Cidades
AL tem primeira morte por H1N1
Alagoas registrou a primeira morte por H1N1 este ano. A vítima foi um homem, de identidade e idade não reveladas, que estava internado em um hospital particular de Maceió. Até essa terça-feira, 15, o Estado registrou 15 casos da doença e dois do vírus H3N2 ? outros seis estão em investigação.
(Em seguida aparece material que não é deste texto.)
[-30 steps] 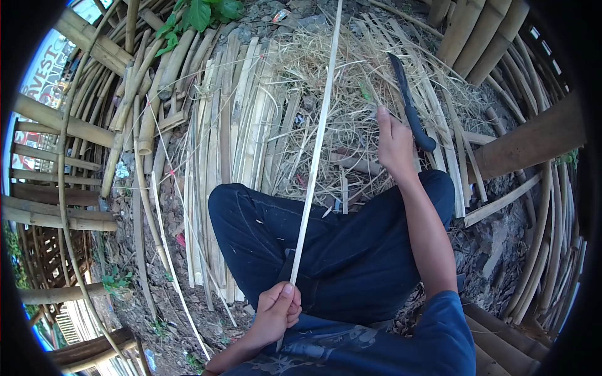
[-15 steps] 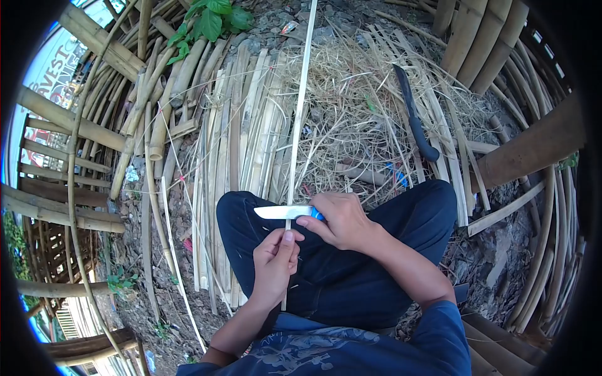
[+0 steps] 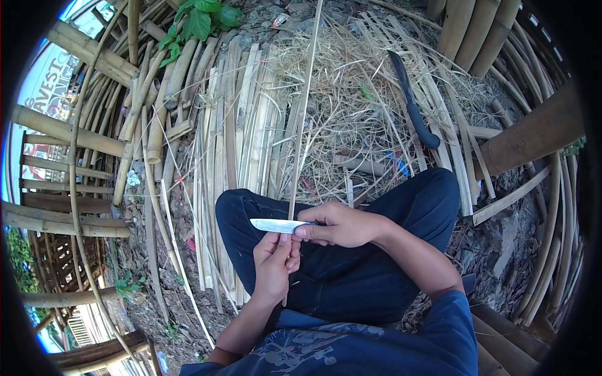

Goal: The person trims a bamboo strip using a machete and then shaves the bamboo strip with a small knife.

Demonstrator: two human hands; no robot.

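Note:
My left hand [image 3: 274, 264] pinches a long thin bamboo strip [image 3: 302, 119] that runs up and away over my lap. My right hand [image 3: 342, 224] grips a small knife [image 3: 274, 225] with a blue handle. Its bright blade points left and lies across the strip just above my left thumb. Both hands meet over my dark blue trousers [image 3: 351, 276].
A large dark machete [image 3: 411, 103] lies on dry shavings [image 3: 351, 106] at upper right. Split bamboo slats [image 3: 238, 125] cover the ground ahead and left. Thick bamboo poles [image 3: 75, 131] stand at left, more culms [image 3: 470, 31] and a plank [image 3: 533, 141] at right.
One second ago my right hand was out by the machete and my left held the strip low. Now the right hand holds the small knife against the strip at my lap.

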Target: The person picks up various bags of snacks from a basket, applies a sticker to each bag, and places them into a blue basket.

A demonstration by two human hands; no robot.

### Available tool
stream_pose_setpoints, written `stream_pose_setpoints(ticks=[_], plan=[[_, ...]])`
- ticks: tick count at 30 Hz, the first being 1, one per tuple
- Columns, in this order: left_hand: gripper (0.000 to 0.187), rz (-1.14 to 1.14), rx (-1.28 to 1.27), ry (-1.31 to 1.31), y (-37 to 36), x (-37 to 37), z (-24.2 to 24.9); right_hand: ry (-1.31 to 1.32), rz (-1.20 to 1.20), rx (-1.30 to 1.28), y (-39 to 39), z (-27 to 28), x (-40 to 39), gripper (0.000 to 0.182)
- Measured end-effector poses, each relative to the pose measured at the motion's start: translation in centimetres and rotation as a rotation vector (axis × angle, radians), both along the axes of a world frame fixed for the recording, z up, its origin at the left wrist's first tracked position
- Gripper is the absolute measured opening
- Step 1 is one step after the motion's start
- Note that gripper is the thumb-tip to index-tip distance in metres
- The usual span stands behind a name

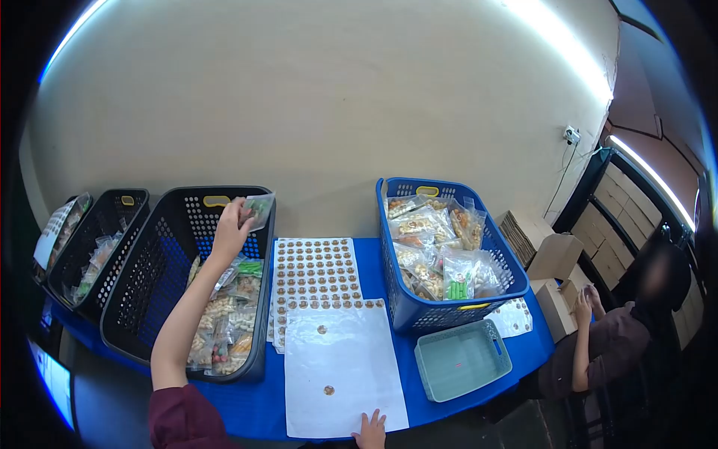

O número de notificações já é maior que no ano passado, quando foram confirmados dez casos de influenza, com três óbitos. Em 2016, foram 52 registros e dez mortes, segundo o Núcleo de Doenças Imunopreveníveis da Secretaria de Estado da Saúde (Sesau). De olho na doença, continua até o próximo dia 1º de junho a campanha de vacinação, iniciada no final de abril e disponível nos 102 municípios de Alagoas. Até agora, 43,77% do público-alvo já se imunizou, o que engloba pouco mais de 298 mil pessoas das 787.908 que devem tomar a vacina. Devem se vacinar idosos com 60 anos ou mais, crianças na faixa de 6 meses a menores de 5 anos, gestantes, puérperas (até 45 dias após o parto), trabalhadores da saúde e professores das escolas públicas e privadas. Também fazem parte do público-alvo definido pelo Ministério da Saúde, povos indígenas, grupos portadores de doenças crônicas não transmissíveis e outras condições clínicas especiais, adolescentes e jovens de 12 a 21 anos de idade sob medidas socioeducativas, a população privada de liberdade e os funcionários do sistema prisional. A escolha dos grupos prioritários segue recomendação da Organização Mundial da Saúde (OMS). Essa definição também é respaldada por estudos epidemiológicos e pela observação do comportamento das infecções respiratórias, que têm como principal agente os vírus da gripe. São priorizados os grupos mais suscetíveis ao agravamento de doenças respiratórias.